West claims that the bill would still allow people to host drag performances in private areas. “It wouldn’t be allowed where just the general public would be able to see the performance. So like a library or a school or something like that would fall into being under the jurisdiction of this bill,” West told Business Insider.

But the bill’s parameters for what types of venues would be allowed to host drag shows are vague, including for G-rated performances where parents could voluntarily bring their children to be entertained.

“It shall be unlawful for a person to organize or authorize the viewing of a drag queen story hour on public property or in a location where the drag queen story hour could be viewed by a person who is a minor,” reads the bill, which is scheduled for a February 6 floor hearing in the Oklahoma state House of Representatives.

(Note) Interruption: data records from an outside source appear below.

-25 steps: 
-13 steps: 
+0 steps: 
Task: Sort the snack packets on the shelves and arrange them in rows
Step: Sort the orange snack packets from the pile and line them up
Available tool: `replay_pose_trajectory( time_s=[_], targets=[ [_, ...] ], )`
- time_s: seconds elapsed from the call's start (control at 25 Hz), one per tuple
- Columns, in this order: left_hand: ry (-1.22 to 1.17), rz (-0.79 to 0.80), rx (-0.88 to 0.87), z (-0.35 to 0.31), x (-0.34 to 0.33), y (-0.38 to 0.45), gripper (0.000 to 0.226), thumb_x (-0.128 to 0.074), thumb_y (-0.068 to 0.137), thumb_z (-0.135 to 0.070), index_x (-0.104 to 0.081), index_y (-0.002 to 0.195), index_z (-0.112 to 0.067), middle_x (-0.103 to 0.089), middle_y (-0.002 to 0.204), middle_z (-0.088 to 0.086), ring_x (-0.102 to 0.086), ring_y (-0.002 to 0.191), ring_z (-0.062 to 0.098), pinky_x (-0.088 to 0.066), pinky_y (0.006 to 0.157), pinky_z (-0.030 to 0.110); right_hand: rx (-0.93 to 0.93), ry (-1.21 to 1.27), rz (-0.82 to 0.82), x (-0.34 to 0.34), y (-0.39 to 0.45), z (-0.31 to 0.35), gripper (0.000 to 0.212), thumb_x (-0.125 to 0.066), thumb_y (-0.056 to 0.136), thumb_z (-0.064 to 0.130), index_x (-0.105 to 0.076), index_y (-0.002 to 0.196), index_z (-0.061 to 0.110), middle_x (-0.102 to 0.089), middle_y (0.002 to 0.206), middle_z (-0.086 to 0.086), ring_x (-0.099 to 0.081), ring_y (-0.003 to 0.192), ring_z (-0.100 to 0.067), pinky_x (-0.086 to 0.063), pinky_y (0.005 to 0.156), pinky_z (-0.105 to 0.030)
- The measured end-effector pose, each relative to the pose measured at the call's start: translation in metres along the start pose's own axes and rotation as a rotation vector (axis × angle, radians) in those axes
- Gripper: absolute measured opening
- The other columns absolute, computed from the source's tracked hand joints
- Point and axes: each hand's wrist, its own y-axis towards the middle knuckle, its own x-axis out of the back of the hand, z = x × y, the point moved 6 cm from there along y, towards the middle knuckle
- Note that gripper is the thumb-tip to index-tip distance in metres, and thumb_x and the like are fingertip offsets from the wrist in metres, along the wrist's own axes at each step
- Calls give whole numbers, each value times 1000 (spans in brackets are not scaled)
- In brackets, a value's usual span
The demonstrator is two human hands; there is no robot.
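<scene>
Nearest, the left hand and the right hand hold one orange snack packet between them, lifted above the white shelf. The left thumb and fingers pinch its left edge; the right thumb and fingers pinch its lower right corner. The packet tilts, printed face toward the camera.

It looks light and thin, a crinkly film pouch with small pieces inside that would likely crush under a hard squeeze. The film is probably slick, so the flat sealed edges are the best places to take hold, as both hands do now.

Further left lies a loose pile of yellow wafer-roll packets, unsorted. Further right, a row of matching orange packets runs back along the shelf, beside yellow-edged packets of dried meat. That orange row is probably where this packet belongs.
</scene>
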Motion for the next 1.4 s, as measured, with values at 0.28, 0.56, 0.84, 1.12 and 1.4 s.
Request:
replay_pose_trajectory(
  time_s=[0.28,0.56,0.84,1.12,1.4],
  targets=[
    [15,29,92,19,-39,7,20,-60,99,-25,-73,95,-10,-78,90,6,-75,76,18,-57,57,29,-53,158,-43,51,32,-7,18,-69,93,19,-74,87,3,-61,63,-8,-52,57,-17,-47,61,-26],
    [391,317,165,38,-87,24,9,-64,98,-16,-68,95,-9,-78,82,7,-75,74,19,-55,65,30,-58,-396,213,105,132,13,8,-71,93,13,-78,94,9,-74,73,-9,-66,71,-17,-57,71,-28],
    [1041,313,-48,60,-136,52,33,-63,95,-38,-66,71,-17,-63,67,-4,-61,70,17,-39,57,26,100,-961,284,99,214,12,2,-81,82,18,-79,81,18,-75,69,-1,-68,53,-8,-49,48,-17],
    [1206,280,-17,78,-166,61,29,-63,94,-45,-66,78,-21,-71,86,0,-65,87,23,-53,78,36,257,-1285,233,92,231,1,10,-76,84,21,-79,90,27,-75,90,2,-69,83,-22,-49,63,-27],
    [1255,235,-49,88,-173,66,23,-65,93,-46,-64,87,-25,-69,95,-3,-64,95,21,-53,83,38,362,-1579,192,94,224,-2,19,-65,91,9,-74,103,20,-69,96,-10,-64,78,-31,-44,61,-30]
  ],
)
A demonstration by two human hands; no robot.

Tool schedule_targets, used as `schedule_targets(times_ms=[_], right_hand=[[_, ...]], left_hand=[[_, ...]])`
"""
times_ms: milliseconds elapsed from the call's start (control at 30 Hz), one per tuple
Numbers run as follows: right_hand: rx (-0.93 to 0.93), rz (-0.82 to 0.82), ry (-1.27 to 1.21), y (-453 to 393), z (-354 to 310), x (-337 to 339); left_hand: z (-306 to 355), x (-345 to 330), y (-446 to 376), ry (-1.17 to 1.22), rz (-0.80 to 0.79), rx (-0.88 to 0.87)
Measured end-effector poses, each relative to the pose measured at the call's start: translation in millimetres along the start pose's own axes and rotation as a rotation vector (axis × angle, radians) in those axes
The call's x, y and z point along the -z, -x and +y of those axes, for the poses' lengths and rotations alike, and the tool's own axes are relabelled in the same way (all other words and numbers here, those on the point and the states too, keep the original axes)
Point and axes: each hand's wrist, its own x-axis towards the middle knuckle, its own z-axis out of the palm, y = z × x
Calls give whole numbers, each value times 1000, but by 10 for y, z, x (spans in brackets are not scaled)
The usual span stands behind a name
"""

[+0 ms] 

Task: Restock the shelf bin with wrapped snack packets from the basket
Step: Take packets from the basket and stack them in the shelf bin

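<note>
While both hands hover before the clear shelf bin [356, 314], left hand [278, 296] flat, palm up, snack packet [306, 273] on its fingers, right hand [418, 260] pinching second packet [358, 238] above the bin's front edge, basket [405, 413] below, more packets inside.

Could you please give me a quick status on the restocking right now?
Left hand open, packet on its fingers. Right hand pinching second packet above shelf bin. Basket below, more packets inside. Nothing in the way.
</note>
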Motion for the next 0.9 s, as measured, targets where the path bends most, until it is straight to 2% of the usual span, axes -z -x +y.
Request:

If the bill becomes law, private establishments like restaurants or bookstores could potentially be banned from hosting drag performances; those found in violation of the law would be subject to fines of up to $20,000 and could be imprisoned for as many as two years.

The bill is one of the latest legislative attacks on drag performers in statehouses across the country. Proposals that sexualize non-sexual drag events are part of a deeper line of attack on the greater LGBTQ community, wrote Washington Post gender and society columnist Monica Hesse last summer.

“The debate must be shifted ‘to sexualization,’ because without such a shift, there would be no debate,” Hesse said, adding that:

The uproar over such a sincerely wholesome event makes it plain what the issue really is: not parental rights. Not sexualization. Not the content of what the drag queens are reading to the kids. It’s the existence of drag queens. It’s the idea that someone might present in a way that was at odds with a certain vision of how men or women should dress or present or behave.

Nicole McAfee, executive director of Freedom Oklahoma, condemned the bill for placing a target on drag performers.

The bill would create “a situation that could put a lot of Oklahoma individual performers and small businesses out of business and create real harm in censoring expression of artists across the state,” McAfee said to Fox 25 in Oklahoma City.